StarCluster - Mailing List Archive

dealing with EBS volumes

From: Manal Helal <no email>
Date: Fri, 8 Jun 2012 04:36:13 +1000

Hi,

I appreciate the help I am getting from our mailing list very much,

I am just having some confusions again:

1. about ebs. I created the image of the my modified instance using the
command ec2-create-image, and this was while there was an ebs volume
attached. Then I changed the ami in the configuration file, to be the new
ami ID, and I still keep the mounting of the ebs volume, so I end up with 2
ebs volumes attached to the new images.

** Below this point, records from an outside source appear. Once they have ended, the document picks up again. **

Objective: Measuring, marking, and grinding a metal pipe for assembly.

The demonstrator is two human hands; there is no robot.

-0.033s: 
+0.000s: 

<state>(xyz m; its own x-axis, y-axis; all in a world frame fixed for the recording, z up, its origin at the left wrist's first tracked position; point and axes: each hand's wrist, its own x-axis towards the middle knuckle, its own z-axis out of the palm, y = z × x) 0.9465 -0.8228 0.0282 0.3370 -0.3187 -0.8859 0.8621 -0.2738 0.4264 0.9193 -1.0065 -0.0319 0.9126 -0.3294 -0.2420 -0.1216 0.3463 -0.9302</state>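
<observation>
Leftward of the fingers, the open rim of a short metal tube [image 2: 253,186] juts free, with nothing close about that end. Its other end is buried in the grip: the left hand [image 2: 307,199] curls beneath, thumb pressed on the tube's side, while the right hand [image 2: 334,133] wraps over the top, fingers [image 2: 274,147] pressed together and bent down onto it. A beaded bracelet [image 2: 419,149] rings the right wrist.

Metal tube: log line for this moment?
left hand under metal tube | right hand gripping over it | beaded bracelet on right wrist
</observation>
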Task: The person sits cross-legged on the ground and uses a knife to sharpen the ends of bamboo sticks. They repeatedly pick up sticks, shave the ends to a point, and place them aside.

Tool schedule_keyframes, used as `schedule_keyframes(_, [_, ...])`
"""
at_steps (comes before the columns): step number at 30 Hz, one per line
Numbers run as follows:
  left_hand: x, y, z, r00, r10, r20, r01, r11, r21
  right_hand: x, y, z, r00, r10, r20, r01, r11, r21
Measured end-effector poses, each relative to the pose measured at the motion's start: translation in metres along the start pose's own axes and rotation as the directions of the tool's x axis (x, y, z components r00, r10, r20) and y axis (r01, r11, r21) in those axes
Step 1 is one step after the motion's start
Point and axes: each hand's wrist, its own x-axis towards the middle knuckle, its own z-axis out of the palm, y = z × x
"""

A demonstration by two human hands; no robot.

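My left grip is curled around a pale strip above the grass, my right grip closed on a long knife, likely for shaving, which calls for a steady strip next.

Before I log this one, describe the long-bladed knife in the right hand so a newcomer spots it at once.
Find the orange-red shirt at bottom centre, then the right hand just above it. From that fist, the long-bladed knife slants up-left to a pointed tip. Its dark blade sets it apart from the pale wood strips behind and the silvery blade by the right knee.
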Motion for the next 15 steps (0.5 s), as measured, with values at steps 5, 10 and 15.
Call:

Is this normal? should I create the
image after detaching the volume first?

2. I am having problems detaching the volume while keeping the image
running, I can't find the commands that can do this, and when I
used ec2-detach-volume, I caused more problems than solving any.

3. Also, I thought this ebs is shared by the sense that it is mounted so
that all instances of the same cluster can read and write from. However,
when I create a cluster of 2 instances, each one instantiate its own ebs
volume from the starting volume in the configuration file. I am not sure if
there is any thing that can make this volume itself truly shared. All I can
find here:

http://aws.amazon.com/ebs/

that ebs is attached to only one instance, and sharing is by taking
snapshots. This will be a manual process, or too much programming. I need
something like a scratch volume to be shared for an mpi application.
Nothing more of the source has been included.